DEAN SCHREIBER, PLAINTIFF–APPELLANT, v. UNIVERSITY OF ROCHESTER MEDICAL CENTER, AND ITS AGENTS, SERVANTS AND/OR EMPLOYEES, DEFENDANT–RESPONDENT.
MEMORANDUM AND ORDER
It is hereby ORDERED that the judgment so appealed from is unanimously affirmed without costs.
Memorandum: Plaintiff commenced this medical malpractice action seeking damages for a skin ulceration and resulting leg injuries that he sustained after undergoing right ankle fusion surgery performed by defendant's “agents, servants and/or employees” (hereafter, agents). After a trial, the jury rendered a verdict in favor of defendant, finding that defendant was negligent but that its negligence was not a cause of the injuries. Supreme Court denied plaintiff's post-trial motion seeking, inter alia, to set aside the verdict as against the weight of the evidence and inconsistent. Plaintiff appeals from the judgment entered on that verdict. We affirm.
To the extent that plaintiff contends that the verdict is inconsistent, plaintiff failed to preserve that contention for our review inasmuch as he failed to raise it before the jury was discharged (see Barry v. Manglass, 55 N.Y.2d 803, 806, rearg. denied 55 N.Y.2d 1039; Krieger v McDonald's Rest. of N.Y., Inc., 79 AD3d 1827, 1828, lv dismissed 17 NY3d 734). To the extent that plaintiff contends that the verdict is against the weight of the evidence, however, he preserved that contention by moving to set aside the verdict on that ground (see Skowronski v. Mordino, 4 AD3d 782). We nevertheless reject that contention. A jury verdict will be set aside as against the weight of the evidence only when the evidence at trial “so preponderated in favor of the [losing party] that the verdict could not have been reached on any fair interpretation of the evidence” (id. at 782–783). “A verdict finding that a defendant was negligent but that such negligence was not a proximate cause of the [plaintiff's injuries] is against the weight of the evidence only when [those] issues are so inextricably interwoven as to make it logically impossible to find negligence without also finding proximate cause” (Santillo v. Thompson, 71 AD3d 1587, 1588–1589 [internal quotation marks omitted] ). Where a verdict “ ‘can be reconciled with a reasonable view of the evidence, the successful party is entitled to the presumption that the jury adopted that view’ “ (Kunsman v. Baroody, 60 AD3d 1369, 1370).

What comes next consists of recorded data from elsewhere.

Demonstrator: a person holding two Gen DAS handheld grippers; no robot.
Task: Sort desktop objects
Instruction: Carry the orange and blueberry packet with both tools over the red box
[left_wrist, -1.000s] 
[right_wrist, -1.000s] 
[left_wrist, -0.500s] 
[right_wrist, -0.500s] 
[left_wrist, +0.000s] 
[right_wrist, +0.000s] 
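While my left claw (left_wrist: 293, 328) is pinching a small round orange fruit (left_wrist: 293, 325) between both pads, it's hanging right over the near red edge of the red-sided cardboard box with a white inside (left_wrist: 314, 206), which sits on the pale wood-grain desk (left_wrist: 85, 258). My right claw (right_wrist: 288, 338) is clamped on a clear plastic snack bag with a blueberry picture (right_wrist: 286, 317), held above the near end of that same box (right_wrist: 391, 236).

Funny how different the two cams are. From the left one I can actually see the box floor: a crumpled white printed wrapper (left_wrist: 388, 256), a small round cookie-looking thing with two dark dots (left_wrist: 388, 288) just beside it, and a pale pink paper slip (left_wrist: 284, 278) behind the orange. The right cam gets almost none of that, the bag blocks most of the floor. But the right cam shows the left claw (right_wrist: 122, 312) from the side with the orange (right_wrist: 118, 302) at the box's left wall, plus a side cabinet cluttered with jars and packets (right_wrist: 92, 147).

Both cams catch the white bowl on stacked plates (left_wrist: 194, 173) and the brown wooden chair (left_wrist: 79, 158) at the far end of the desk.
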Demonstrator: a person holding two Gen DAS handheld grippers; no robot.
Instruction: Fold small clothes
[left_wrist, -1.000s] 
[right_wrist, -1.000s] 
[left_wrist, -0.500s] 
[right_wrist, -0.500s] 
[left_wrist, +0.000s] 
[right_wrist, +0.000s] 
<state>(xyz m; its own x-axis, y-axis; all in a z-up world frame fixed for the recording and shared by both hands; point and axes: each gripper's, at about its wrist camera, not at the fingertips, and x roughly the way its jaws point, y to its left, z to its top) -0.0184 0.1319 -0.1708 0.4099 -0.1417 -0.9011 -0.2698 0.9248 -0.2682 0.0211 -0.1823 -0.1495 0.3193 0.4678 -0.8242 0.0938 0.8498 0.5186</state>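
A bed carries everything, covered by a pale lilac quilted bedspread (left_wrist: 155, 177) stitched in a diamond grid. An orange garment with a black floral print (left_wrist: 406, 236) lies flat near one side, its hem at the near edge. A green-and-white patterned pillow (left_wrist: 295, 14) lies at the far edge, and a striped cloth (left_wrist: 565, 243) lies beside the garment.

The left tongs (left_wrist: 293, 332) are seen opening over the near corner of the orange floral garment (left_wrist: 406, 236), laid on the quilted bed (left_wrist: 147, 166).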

We conclude that there is a fair interpretation of the evidence pursuant to which the jury could have found that defendant's agents acted negligently but did not cause the postsurgery leg injuries alleged by plaintiff. Plaintiff presented two theories of liability at trial. First, plaintiff alleged that defendant's agents negligently constructed and placed his leg in a cast and, second, he alleged that defendant's agents acted negligently in failing to treat him after the surgery, when he called to report that he was experiencing pain in his right leg. With respect to the theory of negligent construction and placement of the cast, testimony was presented suggesting that ulcerations can occur even with proper cast placement and that plaintiff's ulceration resulted from the surgical realignment of his ankle rather than from the cast. In light of that testimony, the jury reasonably could have found that, even in the event that defendant's agents were negligent in constructing and placing the cast, such negligence was not a substantial factor in causing plaintiff's skin ulceration and resulting injuries. With respect to the theory that defendant's agents acted negligently in failing to treat plaintiff on a certain occasion following his surgery, plaintiff offered no evidence establishing that the delay in treatment deprived him of the opportunity for a better outcome with respect to the ulceration (see Poblocki v. Todoro, 49 AD3d 1239). Moreover, defendant's wound healing expert testified that treatment of plaintiff's ulceration on the date in question would not have prevented his subsequent leg injuries.
Finally, we note that plaintiff's reliance on the doctrine that a defendant takes a plaintiff as he or she finds that plaintiff is misplaced (see e.g. Bartolone v. Jeckovich, 103 A.D.2d 632, 635). That doctrine stands only for the proposition that a defendant is liable for all of the damages that flow from a proven act of negligence, even in the event that some of those damages are the result of a susceptibility unique to the plaintiff (see id.). Notwithstanding plaintiff's preexisting condition, plaintiff was still required to prove that the negligence of defendant's agents caused his injuries.